Liene Farewell Party!

Jak zorganizować imprezę roku? Zwołać ludzi, wprowadzić obowiązkowy dress code, dodać garnek mochito i kilka wzmacniaczy, puścić disco, aprobować wszelkie przejawy artystycznych ekstrawagancji i popłynąć wraz z klimatem.Za tydzień Liene wraca na Łotwę, 6 miesięcy minęło jak tydzień. W między czasie zafundowała nam rozrywkę, jedzenie i przyzwyczaiła do ciągłej obecności kamery i wiecznego przestawiania do kolejnych ujęć. To osoba, spośród wielu które tu poznaliśmy, która wie jak się cieszyć życiem, jak zapełnić każdą minutę dnia i co zrobić żeby coś robić a nie rozmyślać jak to się nic nie robi.

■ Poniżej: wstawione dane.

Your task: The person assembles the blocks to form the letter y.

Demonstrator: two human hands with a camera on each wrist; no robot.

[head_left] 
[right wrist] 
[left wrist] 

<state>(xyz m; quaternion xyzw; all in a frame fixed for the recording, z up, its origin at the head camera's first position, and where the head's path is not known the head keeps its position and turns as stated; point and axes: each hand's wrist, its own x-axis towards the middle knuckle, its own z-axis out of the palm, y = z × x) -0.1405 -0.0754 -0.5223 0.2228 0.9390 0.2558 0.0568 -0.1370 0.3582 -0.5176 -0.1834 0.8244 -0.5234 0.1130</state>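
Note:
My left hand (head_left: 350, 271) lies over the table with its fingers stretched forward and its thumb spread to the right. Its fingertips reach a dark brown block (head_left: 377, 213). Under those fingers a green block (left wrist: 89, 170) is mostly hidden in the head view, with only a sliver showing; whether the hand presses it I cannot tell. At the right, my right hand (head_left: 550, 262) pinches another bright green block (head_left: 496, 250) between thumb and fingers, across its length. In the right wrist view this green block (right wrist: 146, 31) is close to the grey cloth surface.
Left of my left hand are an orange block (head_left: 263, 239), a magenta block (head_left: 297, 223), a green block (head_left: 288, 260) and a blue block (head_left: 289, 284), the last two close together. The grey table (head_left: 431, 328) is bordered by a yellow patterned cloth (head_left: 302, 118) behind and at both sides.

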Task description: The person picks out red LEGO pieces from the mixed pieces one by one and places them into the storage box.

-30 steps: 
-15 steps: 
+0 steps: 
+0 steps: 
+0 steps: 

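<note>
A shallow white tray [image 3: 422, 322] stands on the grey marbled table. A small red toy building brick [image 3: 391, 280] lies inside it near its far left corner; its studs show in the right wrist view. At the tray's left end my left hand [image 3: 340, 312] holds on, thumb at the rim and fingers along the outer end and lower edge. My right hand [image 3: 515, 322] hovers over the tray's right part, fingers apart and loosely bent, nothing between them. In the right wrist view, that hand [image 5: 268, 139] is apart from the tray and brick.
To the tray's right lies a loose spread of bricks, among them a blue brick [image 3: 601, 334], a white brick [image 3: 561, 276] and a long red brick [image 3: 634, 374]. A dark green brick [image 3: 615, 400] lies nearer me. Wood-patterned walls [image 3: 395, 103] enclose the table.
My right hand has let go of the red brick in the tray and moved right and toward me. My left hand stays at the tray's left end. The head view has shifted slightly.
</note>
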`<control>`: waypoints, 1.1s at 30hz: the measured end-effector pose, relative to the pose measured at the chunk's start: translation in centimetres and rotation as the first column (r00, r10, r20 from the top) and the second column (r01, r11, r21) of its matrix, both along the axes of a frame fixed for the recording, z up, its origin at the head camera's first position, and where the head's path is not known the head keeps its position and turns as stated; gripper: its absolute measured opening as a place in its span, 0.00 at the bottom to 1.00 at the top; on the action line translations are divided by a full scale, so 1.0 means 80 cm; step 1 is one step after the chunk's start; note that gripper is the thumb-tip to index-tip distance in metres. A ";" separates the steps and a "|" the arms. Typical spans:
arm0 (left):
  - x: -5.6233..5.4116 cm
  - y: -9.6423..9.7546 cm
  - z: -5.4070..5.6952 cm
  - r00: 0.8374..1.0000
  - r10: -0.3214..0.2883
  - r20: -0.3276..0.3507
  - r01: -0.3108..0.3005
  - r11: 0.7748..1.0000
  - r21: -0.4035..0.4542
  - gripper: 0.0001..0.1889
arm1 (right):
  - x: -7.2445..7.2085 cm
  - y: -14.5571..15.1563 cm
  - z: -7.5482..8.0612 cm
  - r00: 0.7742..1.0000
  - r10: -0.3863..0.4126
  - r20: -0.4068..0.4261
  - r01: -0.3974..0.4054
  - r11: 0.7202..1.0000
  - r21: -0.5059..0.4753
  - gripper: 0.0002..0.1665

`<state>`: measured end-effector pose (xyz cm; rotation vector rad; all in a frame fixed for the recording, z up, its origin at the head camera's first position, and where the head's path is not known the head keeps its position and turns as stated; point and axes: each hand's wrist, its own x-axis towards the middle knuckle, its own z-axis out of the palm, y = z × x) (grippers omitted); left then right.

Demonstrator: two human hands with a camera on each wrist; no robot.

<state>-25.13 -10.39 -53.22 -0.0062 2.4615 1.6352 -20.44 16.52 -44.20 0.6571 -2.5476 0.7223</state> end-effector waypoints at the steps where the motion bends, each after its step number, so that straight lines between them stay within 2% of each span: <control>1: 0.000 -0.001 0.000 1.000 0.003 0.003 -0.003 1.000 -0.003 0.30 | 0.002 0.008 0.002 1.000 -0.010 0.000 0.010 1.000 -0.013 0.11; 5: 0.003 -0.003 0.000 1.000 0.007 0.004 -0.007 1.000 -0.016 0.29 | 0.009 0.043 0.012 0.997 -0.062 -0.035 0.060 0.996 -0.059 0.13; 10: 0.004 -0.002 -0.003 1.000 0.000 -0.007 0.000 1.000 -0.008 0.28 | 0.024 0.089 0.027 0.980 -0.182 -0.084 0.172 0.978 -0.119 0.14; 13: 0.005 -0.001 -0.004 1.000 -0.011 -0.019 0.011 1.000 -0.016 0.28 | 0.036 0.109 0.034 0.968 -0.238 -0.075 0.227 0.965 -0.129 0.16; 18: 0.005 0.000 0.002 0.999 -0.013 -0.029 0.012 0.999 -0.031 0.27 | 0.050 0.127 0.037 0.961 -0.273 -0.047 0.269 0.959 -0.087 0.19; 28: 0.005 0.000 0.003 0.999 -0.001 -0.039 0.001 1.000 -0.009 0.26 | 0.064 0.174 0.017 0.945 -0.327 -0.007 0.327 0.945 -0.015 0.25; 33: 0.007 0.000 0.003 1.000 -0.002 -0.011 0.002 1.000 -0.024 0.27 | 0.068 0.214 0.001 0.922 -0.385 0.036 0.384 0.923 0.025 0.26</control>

Impreza była rewelacyjna, niezwykle wysoka konkurencja strojów, jednak nikt nie przebije moich srebrnych błyszczących rajstop i Tomkowej opaski!

Morderstwo i cierpienia

Na naszej ulicy zabili jednego azjate a drugiego podzgali nozem, jest w stanie krytycznym. Wszystko pare przecznic od nasego budynku. Podobno to kwestia starc azjatyckich gangow. Nie wiedzialam ze tutaj sa gangi! I to azjatyckie! Ciekawe czy walcza na miecze…

Pozatym wczoraj wrocilismy z przejazdzki po Australii i w zamieszaniu polaczonym z ogarnianiem naszych tobolkow wbilam sobie drut do robotek recznych w stope. Nie bede nikogo oklamywala, wbilam go gleboko, bolalo jak cholera i nadal boli, krew sie polala, padly przeklenstwa, pociekly lzy. Ledwo chodze. Stopa to jednak wrazliwa czesc ciala. Poza tym robie czapke, bo zima blisko.